What's a "role" when logging in using the CLI?


The Vault documentation about integrating OIDC mentions that a user can login on the CLI thus:

vault login -method=oidc role=test

The documentation does not say what the “role” is. Is it an alias? Or something else?

Thanks for your help!

In general, a “role” in Vault is a configuration profile within a secrets engine or auth method - the terminology comes up in many places.

In this case, it’s a “role” in the OIDC auth method, i.e. a configuration profile that has been defined using the JWT/OIDC - Auth Methods - HTTP API | Vault by HashiCorp API.

All right, thanks @maxb . It would be really helpful if the first doc could link to the second doc.

Hi @maxb ,

The documentation you pointed to is incomprehensible to a newbie like myself:

Registers a role in the method. Role types have specific entities that can perform login operations against this endpoint. Constraints specific to the role type must be set on the role. These are applied to the authenticated entities attempting to login. At least one of the bound values must be set.

Here are some initial questions I would have:

  • What is a “role type”? I searched the whole Vault documentation for “role type”, and nothing came out…
  • Are the “specific entities” the same as what’s described here?
  • Does “endpoint” mean the Vault server itself? Or a path, possibly within a given namespace?
  • What are the “constraints specific to the role type”? I guess it’s not the policy, since the policy applies to a “role”, not a “role type”?..

Alternatively, is there a page dedicated to explaining in depth roles related to auth methods?

Thanks a lot!

That’s fair, sadly a lot of the details of Vault rely on pulling together information from multiple sources to truly build an understanding.

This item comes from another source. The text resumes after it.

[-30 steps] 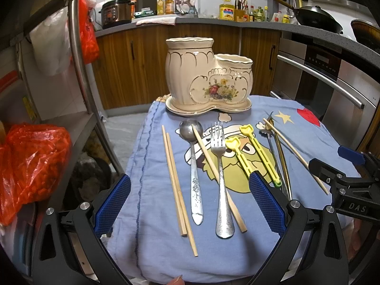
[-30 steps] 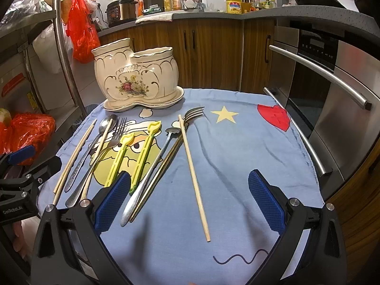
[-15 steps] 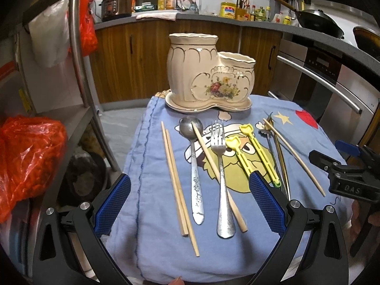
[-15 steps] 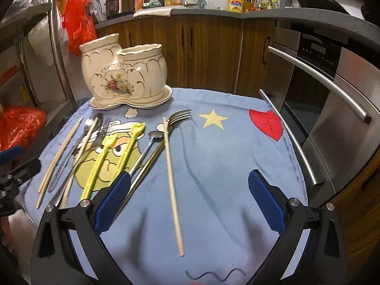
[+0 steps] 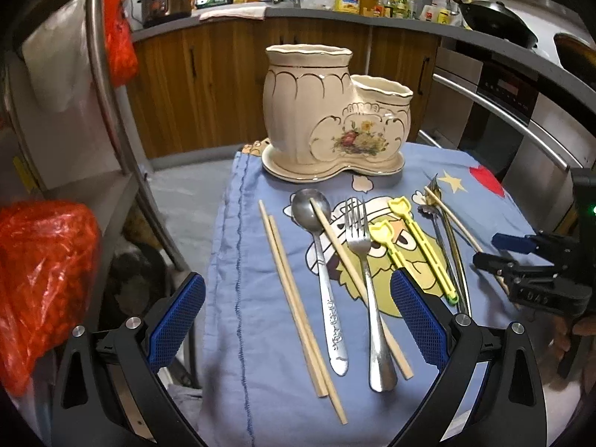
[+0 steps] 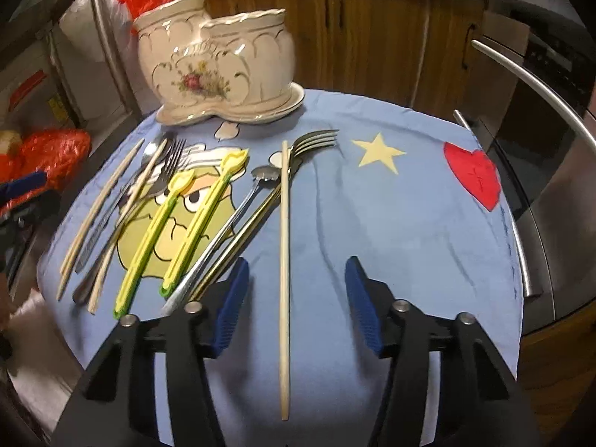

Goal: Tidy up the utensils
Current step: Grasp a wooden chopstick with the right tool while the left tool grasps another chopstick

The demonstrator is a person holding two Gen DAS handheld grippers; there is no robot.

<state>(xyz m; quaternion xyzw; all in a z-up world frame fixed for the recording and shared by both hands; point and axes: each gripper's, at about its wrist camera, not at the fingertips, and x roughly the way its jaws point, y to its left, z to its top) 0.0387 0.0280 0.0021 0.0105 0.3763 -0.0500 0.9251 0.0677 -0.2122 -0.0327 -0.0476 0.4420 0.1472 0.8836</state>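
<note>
Utensils are laid in a loose row on the blue cloth (image 6: pixel 391 223) covering the desk, handles toward the person, presumably so that each can be taken by its near end; the ceramic holder (image 5: pixel 335 119) is set at the far edge on its saucer, both compartments apparently empty, though their insides are not seen. The right claw (image 6: pixel 294 298) is positioned over the near part of a single chopstick (image 6: pixel 285 260), which lies between the pads without being touched; its jaws are closing, so a pinch on that stick is judged to be the step in hand. The left claw (image 5: pixel 298 320) is held wide above the spoon (image 5: pixel 320 260) and fork (image 5: pixel 365 272); nothing is gripped. The yellow tongs (image 6: pixel 175 223) are left untouched.
</note>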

“role type” is simply the value of the role_type parameter on that page - the OIDC/JWT auth method is (rather confusingly) a single auth method with two different names (oidc and jwt). But it doesn’t matter which name you use, as actually there is the role_type parameter on each role, which also takes values oidc and jwt.

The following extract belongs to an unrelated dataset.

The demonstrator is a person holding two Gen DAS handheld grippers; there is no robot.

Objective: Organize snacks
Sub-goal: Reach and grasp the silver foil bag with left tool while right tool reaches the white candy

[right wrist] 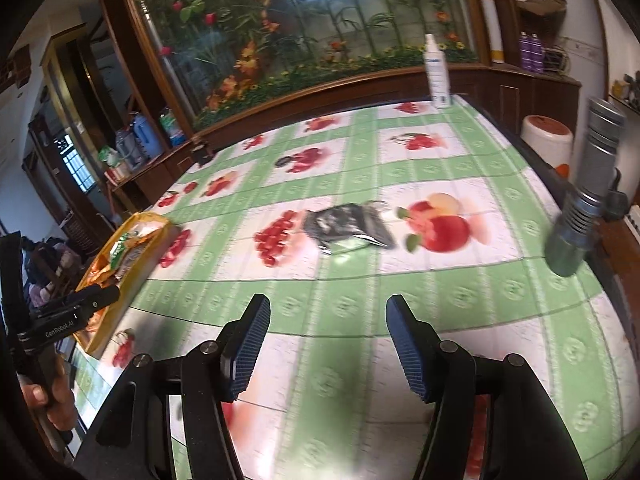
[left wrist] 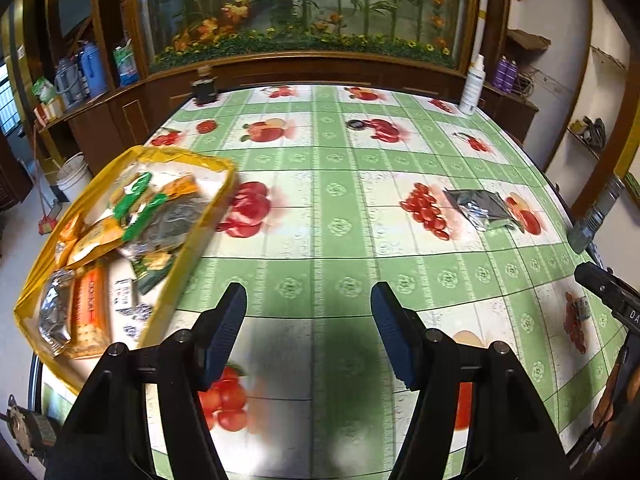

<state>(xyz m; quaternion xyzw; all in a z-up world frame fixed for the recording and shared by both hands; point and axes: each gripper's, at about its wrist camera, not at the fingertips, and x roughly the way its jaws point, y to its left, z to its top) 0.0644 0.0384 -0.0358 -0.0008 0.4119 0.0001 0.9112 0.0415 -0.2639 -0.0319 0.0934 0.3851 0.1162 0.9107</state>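
Jaws of our right gripper [right wrist: 328,344] and left gripper [left wrist: 308,332] stand apart and empty; the foil packet [right wrist: 348,226] lies flat at twelve o'clock, so a shallow pinch may skid it, missing the yellow tray [left wrist: 192,236] at nine.

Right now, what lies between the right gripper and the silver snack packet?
Only bare tablecloth; right wrist view shows the right gripper open, the silver snack packet ahead.

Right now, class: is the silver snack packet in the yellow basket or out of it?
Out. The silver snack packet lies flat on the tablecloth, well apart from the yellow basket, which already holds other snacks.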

Its function is to specify whether the role is intended to be used with an interactive web browser flow (oidc) or code that directly presents an OIDC-style JWT to the Vault API (jwt).

“specific entities” …

Role types have specific entities that can perform login operations against this endpoint.

Yeah, honestly I don’t understand what this sentence is even trying to say.

“endpoint” just means a particular HTTP API within Vault.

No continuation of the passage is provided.